— TASK OBJECTIVE —
Tally the lines of the listing below in which the string "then" occurs, and give the tally alone.

★ ★ ★ ★ ★ ★ ★

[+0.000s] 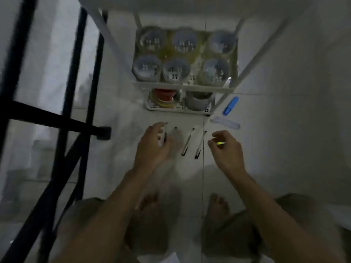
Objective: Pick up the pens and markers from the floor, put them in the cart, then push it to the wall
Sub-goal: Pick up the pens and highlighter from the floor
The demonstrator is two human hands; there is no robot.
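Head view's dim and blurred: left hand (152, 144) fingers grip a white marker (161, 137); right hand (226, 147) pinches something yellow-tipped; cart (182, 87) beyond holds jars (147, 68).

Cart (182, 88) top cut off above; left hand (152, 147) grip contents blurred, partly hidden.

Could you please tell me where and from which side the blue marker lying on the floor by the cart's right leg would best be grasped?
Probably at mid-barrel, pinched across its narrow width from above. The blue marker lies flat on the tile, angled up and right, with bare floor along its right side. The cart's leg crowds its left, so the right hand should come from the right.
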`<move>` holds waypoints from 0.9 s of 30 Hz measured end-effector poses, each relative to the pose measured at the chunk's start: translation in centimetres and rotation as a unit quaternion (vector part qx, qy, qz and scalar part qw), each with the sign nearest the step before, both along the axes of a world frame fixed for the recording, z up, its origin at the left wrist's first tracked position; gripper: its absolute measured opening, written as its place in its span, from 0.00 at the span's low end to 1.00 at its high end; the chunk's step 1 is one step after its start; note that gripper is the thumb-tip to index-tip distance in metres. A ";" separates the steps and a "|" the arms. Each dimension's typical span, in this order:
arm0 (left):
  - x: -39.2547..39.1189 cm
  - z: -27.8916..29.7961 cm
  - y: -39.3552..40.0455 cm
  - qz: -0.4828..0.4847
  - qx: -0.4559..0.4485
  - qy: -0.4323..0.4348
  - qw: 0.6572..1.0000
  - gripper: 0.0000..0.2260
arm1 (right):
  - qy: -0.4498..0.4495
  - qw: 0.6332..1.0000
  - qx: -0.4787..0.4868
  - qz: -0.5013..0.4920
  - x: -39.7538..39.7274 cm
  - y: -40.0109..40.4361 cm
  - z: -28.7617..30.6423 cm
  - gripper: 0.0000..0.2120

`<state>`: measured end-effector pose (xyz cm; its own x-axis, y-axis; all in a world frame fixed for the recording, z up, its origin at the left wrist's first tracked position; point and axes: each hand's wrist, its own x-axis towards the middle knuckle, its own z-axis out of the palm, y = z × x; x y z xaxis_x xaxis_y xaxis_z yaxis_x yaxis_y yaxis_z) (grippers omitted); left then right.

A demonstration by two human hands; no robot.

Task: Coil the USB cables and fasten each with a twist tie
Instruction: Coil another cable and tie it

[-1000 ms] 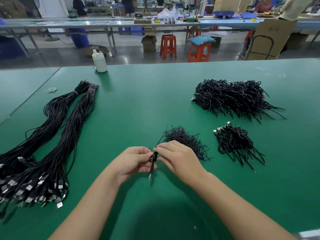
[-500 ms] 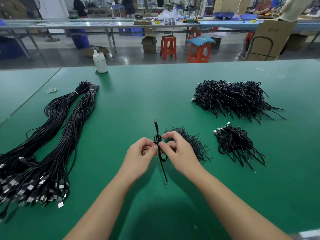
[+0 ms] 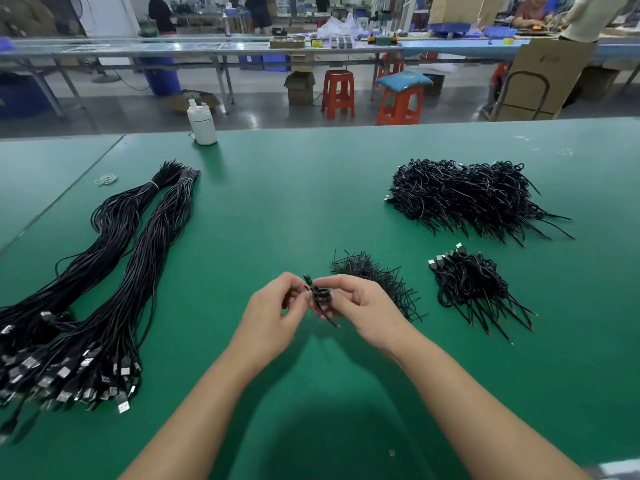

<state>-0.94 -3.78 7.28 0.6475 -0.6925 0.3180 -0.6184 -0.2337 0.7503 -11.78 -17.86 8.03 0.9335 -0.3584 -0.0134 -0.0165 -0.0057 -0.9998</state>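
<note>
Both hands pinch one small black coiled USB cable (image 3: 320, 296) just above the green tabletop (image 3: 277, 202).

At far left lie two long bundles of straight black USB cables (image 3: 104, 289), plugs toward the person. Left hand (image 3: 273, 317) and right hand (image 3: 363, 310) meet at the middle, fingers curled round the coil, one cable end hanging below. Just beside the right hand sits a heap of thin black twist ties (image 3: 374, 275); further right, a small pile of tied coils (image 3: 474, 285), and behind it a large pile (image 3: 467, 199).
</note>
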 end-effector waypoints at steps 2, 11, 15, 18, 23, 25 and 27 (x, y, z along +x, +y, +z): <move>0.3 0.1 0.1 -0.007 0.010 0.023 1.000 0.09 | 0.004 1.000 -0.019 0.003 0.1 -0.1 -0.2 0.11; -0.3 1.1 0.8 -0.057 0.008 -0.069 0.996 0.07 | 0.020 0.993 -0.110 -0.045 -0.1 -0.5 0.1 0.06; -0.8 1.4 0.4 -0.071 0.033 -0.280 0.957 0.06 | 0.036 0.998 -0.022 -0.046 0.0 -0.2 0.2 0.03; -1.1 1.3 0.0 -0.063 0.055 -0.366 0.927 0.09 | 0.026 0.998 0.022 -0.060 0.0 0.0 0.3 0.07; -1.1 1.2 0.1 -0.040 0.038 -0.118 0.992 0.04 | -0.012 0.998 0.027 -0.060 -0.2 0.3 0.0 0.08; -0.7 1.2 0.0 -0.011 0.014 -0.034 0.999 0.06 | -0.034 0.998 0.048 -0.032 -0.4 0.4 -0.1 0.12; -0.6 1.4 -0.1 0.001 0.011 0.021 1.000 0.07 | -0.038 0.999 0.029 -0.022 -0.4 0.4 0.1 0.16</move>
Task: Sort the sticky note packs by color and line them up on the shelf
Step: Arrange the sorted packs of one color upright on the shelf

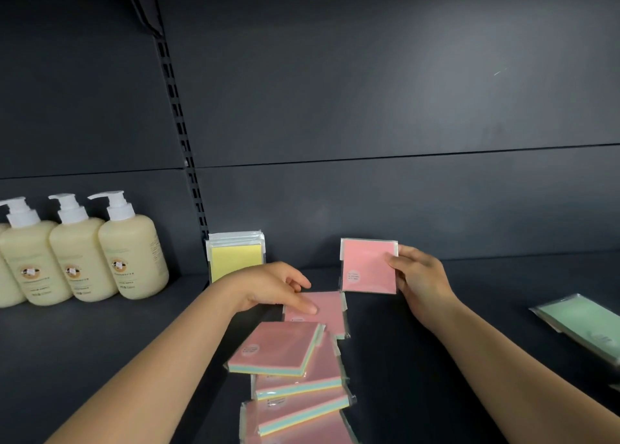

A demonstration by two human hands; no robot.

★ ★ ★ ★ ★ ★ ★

— TASK SOLUTION —
2